19 Nov 2007

Publication Bias and Death Penalty Reporting

Courtesy of Justin Wolfers:

The front page of Sunday’s New York Times contained an interesting article reviewing research linking  the death penalty to homicide trends.  Adam Liptak attempts to provide a balanced account of the debate, noting first one set of findings:

According to roughly a dozen recent studies, executions save lives.

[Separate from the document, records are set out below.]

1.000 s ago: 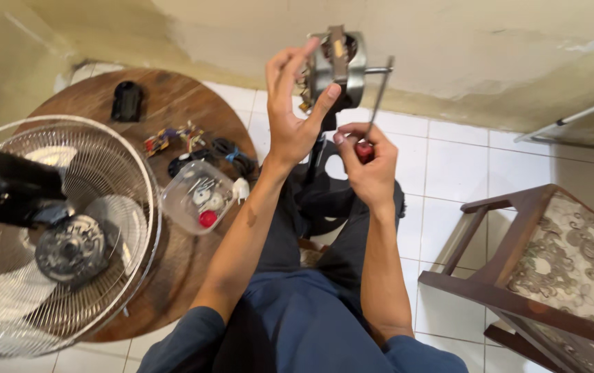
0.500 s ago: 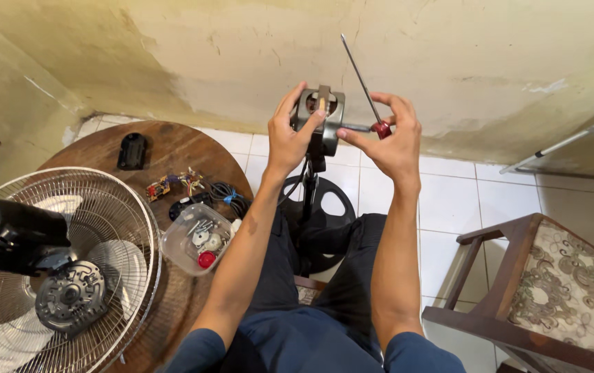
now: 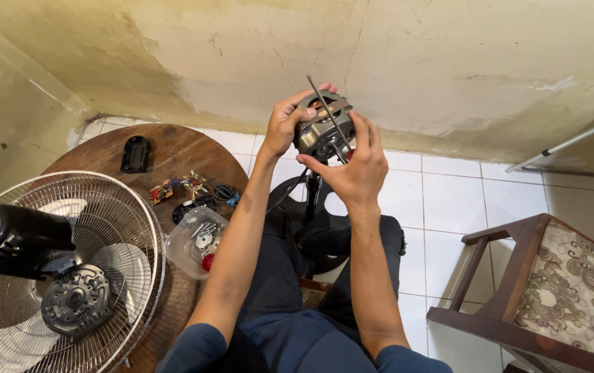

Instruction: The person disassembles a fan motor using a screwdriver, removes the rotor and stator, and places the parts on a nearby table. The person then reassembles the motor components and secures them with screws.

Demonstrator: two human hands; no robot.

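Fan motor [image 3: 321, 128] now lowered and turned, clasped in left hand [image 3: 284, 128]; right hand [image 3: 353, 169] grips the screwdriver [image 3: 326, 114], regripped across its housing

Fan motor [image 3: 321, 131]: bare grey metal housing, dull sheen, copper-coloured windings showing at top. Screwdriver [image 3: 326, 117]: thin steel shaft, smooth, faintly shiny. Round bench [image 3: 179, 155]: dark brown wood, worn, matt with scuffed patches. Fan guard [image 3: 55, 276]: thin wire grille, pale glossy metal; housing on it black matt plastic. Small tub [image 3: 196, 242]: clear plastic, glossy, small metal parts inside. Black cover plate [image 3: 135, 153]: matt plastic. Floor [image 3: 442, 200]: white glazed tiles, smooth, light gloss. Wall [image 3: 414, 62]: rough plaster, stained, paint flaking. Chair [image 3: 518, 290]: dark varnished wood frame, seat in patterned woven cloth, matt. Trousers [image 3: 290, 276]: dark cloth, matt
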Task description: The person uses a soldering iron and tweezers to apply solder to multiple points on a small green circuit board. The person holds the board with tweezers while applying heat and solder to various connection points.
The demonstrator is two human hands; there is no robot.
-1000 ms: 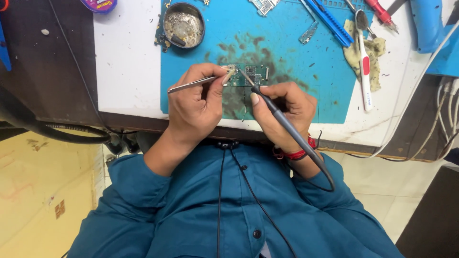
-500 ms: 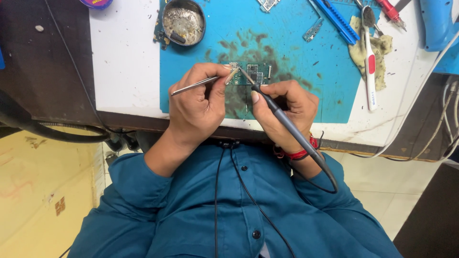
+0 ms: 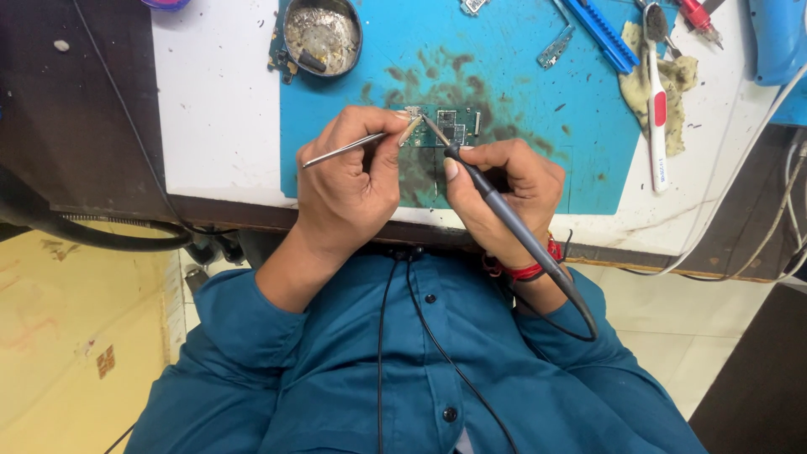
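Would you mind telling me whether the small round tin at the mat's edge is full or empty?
Partly filled: the open tin holds grey, crusty residue across its bottom, with its rim showing above.

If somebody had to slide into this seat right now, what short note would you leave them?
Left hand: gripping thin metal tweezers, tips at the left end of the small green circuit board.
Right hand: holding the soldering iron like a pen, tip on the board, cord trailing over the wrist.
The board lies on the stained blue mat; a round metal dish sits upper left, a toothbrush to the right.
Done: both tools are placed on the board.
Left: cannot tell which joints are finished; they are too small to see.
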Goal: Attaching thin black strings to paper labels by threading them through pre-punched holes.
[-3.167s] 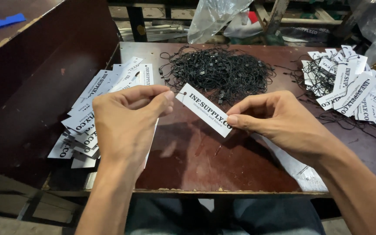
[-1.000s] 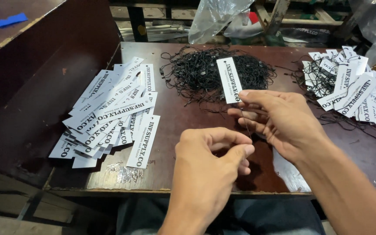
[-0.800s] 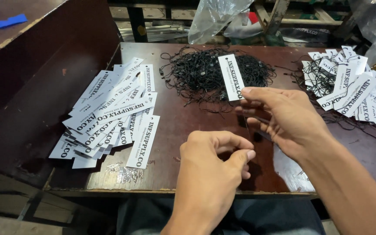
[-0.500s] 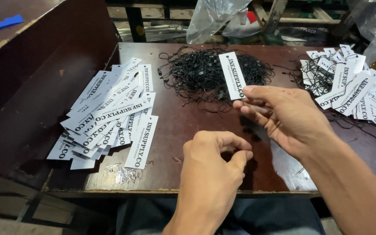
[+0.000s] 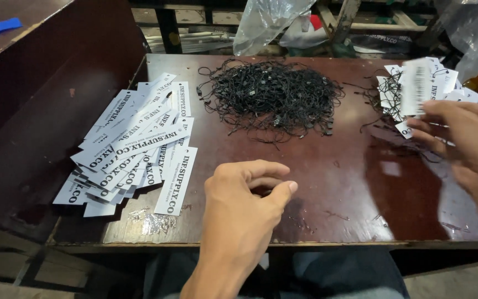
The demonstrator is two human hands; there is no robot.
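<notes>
My right hand (image 5: 466, 138) is at the table's right side, its fingers on a white paper tag (image 5: 416, 86) that is blurred with motion. The tag hangs over a loose pile of strung white tags (image 5: 452, 88) at the far right. Near the front edge my left hand (image 5: 239, 210) hovers over the dark wooden table (image 5: 349, 182), fingers curled and thumb against the forefinger, with nothing visible in it. A tangle of black string loops (image 5: 272, 97) lies at the table's back centre. A fanned stack of white tags (image 5: 134, 144) without strings lies to the left.
A tall dark wooden panel (image 5: 40, 111) borders the table on the left. Behind the table hang clear plastic bags (image 5: 266, 19) and stand shelves with clutter. My legs show below the front edge.
My right hand has swung right with the tag, from over the black strings to above the right-hand pile. My left hand stays near the front edge, hardly moved.
</notes>
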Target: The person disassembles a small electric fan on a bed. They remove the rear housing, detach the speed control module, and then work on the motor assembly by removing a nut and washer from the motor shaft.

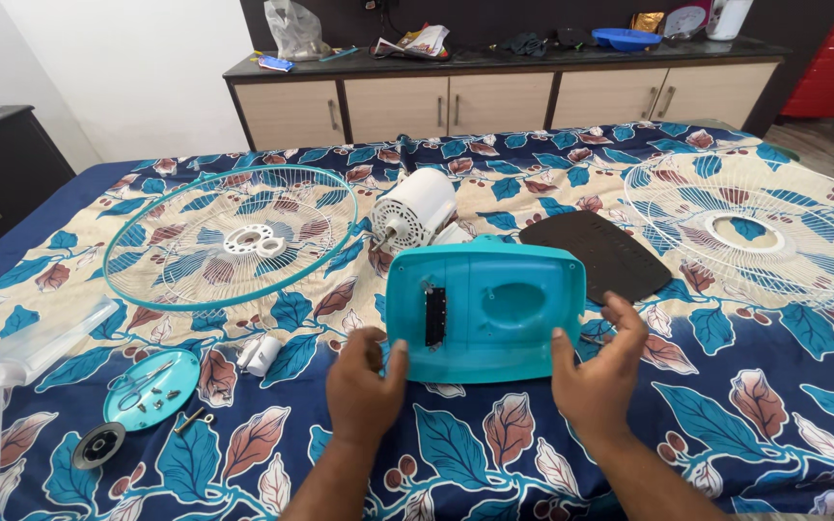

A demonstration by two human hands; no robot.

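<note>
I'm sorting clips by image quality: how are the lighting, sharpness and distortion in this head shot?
Head view: soft, even indoor light, with only faint shadows under the left hand and right hand; the teal fan base is sharp and glare-free; the white grille washes out against the pale bedspread; the clear plastic blade at the left edge looks soft; wide-angle stretching shows toward the corners.

A teal plastic fan base (485, 309) lies underside-up on the leaf-patterned bedsheet (494, 434).
</note>
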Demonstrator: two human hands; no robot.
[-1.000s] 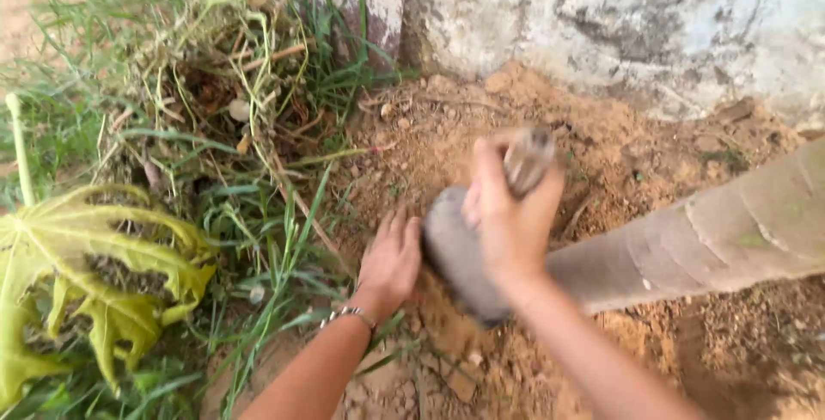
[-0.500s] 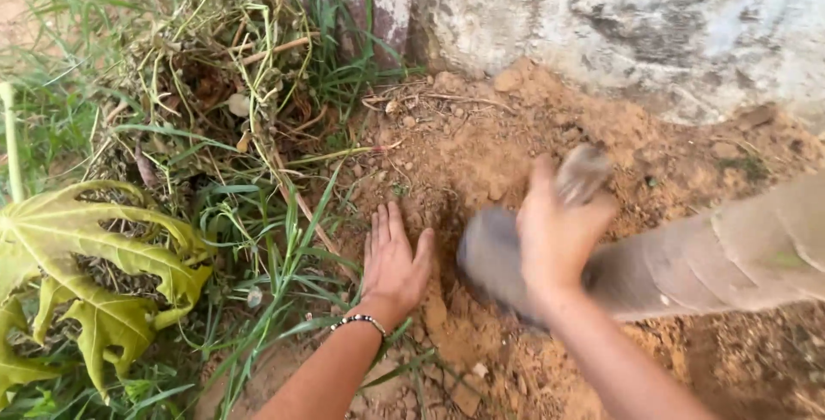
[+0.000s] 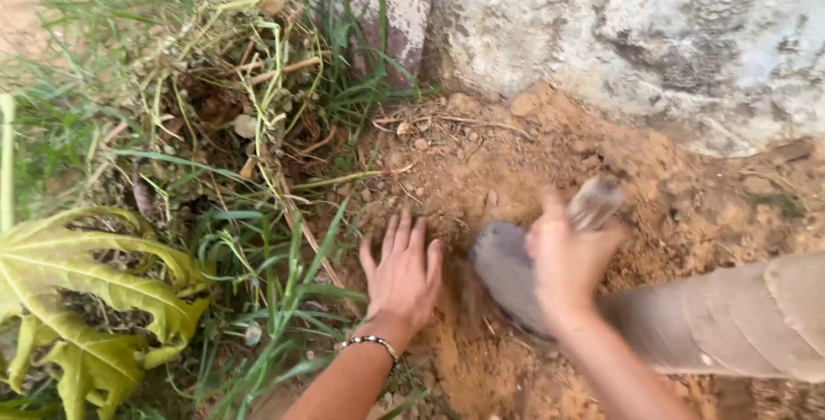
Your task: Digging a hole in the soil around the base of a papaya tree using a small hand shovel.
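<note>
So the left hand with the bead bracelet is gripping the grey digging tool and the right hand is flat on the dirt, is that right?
Not quite: the hands are swapped. The head view shows the left hand, with the bead bracelet, flat on the dirt, while the right hand grips the grey digging tool.

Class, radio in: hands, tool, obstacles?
Right hand gripping grey trowel in dug soil. Left hand flat beside it. Trunk close right.

Bare orange soil (image 3: pixel 516 153): loose clods, dry twigs; grass clump (image 3: pixel 215 119) and 1 yellowed leaf (image 3: pixel 77 300) along left edge.
</note>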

For each inmate put to death, the studies say, 3 to 18 murders are prevented.

And then my own research:

The death penalty “is applied so rarely that the number of homicides it can plausibly have caused or deterred cannot reliably be disentangled from the large year-to-year changes in the homicide rate caused by other factors,” John J. Donohue III, a law professor at Yale with a doctorate in economics, and Justin Wolfers, an economist at the University of Pennsylvania, wrote in the Stanford Law Review in 2005. “The existing evidence for deterrence,” they concluded, “is surprisingly fragile.”

Surely a dozen studies is itself evidence of robustness.  Why then is then is it that we find these results are fragile?  Two words: Publication bias (also known as the file drawer problem). . . .

As I said before, there are all kinds of problems with the research and valuations that go on here. Besides the valuations I mentioned before and the continuing use of shoddy data to confirm an apparent mass predisposition to kill in cold blood, most people are incredibly bad at looking at other alternatives, e.g. increased spending on police, education, family support, and other things, deficiencies of which seem to cause an increased chance of a life of crime. Plus, such things have other positive externalities besides satisfying an antiquated morality quenching the thirst for revenge.